Only the opening lines of the listing, through the one with "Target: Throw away", are to be retyped, each exactly as it stands.

*** Block opens ***

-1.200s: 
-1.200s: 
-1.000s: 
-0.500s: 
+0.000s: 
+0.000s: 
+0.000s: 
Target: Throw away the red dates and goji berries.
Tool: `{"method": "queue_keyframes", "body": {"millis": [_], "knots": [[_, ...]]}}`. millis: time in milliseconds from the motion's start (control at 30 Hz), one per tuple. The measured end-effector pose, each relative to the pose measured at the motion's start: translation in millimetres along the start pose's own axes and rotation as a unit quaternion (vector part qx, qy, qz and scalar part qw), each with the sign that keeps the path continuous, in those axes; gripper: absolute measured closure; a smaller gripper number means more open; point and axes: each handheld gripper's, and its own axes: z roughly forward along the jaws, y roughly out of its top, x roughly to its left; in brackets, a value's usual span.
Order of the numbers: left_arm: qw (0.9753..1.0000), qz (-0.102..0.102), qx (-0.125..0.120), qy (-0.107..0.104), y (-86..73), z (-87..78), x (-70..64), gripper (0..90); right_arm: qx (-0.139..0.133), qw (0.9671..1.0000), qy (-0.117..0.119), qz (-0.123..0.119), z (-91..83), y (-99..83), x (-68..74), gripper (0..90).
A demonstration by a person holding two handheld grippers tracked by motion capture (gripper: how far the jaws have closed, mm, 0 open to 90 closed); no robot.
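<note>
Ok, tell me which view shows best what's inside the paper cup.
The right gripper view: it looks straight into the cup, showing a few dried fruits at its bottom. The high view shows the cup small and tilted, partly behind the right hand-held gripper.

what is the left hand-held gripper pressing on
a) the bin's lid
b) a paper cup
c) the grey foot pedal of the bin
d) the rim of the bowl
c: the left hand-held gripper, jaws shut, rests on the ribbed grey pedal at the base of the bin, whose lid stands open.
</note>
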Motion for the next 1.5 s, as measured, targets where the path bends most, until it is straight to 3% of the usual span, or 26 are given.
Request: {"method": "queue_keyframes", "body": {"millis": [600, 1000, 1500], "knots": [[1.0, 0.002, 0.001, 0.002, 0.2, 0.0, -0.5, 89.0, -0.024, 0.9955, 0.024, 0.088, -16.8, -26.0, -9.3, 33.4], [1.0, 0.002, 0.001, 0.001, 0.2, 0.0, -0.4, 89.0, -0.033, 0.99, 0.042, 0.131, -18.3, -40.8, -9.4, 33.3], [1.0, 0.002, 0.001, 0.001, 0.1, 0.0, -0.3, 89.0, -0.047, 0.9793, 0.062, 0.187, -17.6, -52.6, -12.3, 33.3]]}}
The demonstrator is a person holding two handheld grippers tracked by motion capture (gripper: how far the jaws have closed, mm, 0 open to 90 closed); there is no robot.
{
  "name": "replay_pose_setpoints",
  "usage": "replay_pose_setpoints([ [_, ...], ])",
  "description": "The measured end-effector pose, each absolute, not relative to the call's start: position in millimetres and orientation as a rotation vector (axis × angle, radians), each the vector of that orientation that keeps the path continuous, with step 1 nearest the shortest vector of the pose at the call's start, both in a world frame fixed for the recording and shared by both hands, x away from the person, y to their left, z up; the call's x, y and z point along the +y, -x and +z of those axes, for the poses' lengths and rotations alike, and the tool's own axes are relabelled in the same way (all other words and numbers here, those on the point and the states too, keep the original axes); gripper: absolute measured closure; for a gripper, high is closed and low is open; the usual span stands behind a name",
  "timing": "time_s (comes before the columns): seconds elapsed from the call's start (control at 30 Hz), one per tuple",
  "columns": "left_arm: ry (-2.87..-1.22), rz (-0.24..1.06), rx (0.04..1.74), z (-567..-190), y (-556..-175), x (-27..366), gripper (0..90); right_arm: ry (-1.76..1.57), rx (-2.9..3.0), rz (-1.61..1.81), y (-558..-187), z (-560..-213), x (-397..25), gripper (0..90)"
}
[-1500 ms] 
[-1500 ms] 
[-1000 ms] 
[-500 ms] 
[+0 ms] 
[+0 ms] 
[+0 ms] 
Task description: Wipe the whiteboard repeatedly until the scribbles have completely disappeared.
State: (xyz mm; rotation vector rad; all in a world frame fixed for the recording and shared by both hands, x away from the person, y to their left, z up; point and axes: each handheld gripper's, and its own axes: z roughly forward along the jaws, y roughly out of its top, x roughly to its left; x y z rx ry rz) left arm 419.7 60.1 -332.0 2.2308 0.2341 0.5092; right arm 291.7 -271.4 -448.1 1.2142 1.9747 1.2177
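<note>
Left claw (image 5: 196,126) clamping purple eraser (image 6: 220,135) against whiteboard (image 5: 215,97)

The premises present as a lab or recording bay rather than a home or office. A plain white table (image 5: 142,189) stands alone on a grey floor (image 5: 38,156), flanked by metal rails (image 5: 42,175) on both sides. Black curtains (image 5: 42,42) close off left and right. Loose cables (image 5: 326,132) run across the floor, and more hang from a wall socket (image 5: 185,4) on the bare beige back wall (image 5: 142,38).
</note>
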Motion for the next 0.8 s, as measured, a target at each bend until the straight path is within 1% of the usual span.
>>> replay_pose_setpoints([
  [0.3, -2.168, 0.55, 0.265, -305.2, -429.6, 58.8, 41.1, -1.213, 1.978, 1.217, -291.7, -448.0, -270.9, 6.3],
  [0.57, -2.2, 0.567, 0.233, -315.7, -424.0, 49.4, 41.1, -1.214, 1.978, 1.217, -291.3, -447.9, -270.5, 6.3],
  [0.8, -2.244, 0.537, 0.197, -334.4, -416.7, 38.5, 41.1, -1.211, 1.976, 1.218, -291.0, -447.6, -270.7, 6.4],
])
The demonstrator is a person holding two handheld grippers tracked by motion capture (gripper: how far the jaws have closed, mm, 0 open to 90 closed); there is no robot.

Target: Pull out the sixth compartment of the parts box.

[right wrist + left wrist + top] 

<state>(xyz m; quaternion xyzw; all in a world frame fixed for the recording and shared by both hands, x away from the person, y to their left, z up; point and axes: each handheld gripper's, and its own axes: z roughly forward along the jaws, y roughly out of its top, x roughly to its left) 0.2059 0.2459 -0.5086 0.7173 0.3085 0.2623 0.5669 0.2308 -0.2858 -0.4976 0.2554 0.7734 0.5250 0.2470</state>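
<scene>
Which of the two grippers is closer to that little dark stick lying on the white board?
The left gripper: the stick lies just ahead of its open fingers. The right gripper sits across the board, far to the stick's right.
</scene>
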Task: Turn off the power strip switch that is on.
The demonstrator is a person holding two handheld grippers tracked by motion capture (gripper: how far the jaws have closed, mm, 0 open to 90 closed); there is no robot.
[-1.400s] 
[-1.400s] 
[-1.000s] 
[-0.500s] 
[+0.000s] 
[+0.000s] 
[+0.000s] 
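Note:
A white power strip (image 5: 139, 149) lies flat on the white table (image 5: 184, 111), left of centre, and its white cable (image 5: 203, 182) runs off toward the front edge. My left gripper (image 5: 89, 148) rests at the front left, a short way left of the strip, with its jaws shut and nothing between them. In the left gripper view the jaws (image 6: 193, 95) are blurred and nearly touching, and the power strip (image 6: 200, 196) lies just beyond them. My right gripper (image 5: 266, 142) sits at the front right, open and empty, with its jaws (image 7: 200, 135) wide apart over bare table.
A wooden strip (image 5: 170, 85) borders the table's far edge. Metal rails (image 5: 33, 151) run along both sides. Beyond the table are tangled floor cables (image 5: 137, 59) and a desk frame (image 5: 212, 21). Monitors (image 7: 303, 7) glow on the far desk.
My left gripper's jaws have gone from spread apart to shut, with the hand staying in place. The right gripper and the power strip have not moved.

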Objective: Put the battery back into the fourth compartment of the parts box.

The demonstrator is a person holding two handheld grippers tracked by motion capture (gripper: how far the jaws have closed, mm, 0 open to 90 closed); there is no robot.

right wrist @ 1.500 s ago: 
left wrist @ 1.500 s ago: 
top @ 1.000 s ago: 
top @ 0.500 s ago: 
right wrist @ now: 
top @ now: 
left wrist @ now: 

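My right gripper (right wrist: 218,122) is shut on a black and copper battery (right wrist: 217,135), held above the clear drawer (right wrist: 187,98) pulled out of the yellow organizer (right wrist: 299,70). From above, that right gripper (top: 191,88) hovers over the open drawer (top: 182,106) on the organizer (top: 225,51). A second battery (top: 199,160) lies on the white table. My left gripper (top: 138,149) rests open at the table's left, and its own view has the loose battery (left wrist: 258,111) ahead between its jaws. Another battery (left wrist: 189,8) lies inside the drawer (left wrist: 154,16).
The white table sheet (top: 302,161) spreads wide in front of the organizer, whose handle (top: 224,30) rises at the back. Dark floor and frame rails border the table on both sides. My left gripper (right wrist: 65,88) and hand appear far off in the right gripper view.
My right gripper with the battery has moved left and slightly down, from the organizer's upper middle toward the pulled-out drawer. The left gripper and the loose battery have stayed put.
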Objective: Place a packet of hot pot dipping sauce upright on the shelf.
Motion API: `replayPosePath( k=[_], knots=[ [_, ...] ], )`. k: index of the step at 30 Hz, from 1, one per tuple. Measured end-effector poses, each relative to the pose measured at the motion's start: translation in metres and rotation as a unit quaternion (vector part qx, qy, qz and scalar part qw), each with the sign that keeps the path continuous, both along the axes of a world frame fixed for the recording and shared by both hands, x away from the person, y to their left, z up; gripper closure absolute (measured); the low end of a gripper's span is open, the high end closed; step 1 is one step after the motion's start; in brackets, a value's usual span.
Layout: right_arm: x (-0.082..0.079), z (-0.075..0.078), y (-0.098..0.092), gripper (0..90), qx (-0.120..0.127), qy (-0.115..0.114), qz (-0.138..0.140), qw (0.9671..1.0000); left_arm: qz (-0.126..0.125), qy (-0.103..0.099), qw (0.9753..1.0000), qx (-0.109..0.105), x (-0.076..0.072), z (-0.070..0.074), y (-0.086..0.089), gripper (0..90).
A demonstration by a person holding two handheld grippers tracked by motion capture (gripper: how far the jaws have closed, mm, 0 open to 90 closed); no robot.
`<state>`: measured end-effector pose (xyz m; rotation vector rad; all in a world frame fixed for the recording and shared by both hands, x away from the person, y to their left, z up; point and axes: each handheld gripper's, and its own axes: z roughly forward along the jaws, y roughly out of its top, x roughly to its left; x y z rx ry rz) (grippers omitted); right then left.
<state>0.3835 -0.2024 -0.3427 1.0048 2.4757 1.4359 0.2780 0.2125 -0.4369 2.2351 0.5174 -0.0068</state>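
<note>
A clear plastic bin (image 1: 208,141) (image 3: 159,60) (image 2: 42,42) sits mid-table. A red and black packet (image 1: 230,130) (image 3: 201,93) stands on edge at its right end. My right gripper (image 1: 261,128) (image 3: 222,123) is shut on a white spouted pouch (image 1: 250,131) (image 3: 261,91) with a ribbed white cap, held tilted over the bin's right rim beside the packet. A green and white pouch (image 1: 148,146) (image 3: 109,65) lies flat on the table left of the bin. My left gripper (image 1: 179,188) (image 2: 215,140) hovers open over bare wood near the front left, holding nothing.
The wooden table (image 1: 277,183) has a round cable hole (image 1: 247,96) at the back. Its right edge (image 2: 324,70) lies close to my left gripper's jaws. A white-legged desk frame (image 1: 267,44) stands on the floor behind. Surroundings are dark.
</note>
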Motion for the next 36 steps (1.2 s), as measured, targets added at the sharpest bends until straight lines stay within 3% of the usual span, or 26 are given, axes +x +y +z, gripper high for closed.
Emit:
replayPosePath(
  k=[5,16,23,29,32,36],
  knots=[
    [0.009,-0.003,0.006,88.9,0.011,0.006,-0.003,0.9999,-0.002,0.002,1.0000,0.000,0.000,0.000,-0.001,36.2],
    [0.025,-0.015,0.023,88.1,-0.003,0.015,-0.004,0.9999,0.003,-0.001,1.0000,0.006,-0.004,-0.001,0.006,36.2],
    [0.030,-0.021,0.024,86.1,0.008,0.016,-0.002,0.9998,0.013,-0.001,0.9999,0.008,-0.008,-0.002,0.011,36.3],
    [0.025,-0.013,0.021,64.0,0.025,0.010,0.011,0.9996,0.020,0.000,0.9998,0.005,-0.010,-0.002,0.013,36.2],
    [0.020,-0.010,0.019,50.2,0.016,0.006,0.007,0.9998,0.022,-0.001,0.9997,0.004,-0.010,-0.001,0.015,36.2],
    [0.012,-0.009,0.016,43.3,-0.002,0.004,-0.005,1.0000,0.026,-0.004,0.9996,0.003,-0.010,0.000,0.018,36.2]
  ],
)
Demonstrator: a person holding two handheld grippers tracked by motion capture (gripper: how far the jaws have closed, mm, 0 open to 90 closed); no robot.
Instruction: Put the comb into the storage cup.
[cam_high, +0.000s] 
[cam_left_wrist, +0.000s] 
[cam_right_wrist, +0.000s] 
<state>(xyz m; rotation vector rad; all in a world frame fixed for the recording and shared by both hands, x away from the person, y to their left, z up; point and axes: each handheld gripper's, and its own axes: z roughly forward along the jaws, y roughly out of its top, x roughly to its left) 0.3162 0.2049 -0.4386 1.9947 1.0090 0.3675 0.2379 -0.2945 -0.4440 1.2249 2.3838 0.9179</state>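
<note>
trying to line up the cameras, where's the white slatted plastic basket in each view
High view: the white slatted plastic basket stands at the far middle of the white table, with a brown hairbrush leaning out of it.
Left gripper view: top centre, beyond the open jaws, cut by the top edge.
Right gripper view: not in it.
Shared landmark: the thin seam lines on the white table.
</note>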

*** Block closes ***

**OUTPUT FOR THIS TASK**
-1.200s: 
-1.200s: 
-1.000s: 
-0.500s: 
+0.000s: 
+0.000s: 
+0.000s: 
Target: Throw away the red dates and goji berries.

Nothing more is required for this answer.